Generally when someone stands up and says, "This was nothing to do with me," they are dissociating themselves from something that has gone horribly wrong.
At Switzer Residential Care in Kaitaia last week it came from general manager Jackie Simkins, and it was a compliment.
"This is what happens when you just let people get on with it," she said, as the curtain was about to come down on the Christmas production.
Resident Barbara Sobey confessed to being the instigator and script-writer, but the staff were in it up to their necks too. And while there was no nudity or profanity, there was a fair bit of toilet humour, the occasional flash of innuendo, and several references to flatulence.
The Andrews Sisters opened with The Boogie Woogie Bugle Boy of Company B, followed by the rest home initiation of one Mr Lushingham, whose eavesdropping on the conversation between a couple of plumbers, with references to rusty nipples, piles and wind, amongst other things, prompted possibly unwarranted consternation regarding the treatment he was about to receive.

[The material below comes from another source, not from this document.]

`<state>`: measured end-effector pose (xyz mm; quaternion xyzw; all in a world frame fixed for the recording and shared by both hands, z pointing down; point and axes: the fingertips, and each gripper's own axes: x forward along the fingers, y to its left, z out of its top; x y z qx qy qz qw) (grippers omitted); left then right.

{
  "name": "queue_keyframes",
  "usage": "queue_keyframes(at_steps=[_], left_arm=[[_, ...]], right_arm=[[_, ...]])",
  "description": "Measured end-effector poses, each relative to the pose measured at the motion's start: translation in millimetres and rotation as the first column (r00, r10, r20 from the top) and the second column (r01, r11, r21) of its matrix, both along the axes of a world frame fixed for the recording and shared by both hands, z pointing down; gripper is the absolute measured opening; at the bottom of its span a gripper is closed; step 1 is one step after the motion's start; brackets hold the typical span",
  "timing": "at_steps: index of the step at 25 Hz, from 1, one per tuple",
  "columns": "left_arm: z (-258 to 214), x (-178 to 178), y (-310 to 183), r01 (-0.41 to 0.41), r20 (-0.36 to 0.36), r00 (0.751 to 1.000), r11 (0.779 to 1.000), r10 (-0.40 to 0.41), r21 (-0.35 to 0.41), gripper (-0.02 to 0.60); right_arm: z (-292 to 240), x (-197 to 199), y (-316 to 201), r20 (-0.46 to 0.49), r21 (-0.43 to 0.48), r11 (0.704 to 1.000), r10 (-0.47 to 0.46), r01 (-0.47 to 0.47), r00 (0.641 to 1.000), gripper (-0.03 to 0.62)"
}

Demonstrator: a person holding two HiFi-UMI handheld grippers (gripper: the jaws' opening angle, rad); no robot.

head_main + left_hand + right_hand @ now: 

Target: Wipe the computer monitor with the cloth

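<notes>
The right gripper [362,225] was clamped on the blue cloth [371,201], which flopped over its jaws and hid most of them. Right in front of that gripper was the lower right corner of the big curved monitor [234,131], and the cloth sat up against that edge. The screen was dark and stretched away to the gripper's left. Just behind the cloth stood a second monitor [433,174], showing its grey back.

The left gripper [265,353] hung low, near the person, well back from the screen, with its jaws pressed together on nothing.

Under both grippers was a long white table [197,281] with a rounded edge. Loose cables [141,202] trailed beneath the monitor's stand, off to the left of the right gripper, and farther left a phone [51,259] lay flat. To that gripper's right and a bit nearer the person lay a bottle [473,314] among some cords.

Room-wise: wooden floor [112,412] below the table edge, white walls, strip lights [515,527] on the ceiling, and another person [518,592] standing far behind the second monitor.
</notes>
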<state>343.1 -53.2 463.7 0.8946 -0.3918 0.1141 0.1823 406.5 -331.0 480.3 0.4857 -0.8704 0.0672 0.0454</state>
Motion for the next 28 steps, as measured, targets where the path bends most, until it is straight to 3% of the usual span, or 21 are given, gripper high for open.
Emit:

A colourful Indian musical interlude was then followed by a sketch that gradually descended into choreographed confusion as preparations for a Christmas feast were interrupted by Old Mother Hubbard, who couldn't find her dog a bone, and Little Bo Peep, who, again, had lost her sheep.
She might have missed the significance of the chef's aside that her timing wasn't the best, her sheep (and Mrs Hubbard's bone) boiling away merrily on a stove somewhere offstage by that time.
Ms Peep continued to search for her sheep, however, and even though she heard them at one point — clearly taken in by a burst of baaaaing from somewhere down the back — was destined not to find them, while the Knave of Hearts' malfeasance, aided and abetted by Little Jack Horner, paved the way for the arrival of the Queen of Hearts, a suitably imperious Jackie Simkins, who was, of course, demanding her tarts.
Some might have suspected that her rapid descent from regal aloofness to ordering that every head in the room be removed from its owners' shoulders revealed a deep-seated and hitherto well hidden frustration with the Ministry of Health bureaucracy, but she really did seem to be acting.
To finish, everyone helped sing Barbara Sobey's version of the song telling the story of nine old ladies (as opposed to the original three) who were locked in the lavatory from Monday to Saturday.
Therein lay the toilet humour, Jackie no doubt being relieved to see that Barbara kept her promise that one of the ladies would not remove her knickers, the size of which were "something fantastic", in their entirety.
By that stage the tarts had turned up, and very nice they were too.
The audience certainly enjoyed the efforts of those who had gone to great lengths to entertain them.
And although Barbara might not have been alone in wondering if she would ever view the home's doctors, nurses and carers in the same light again.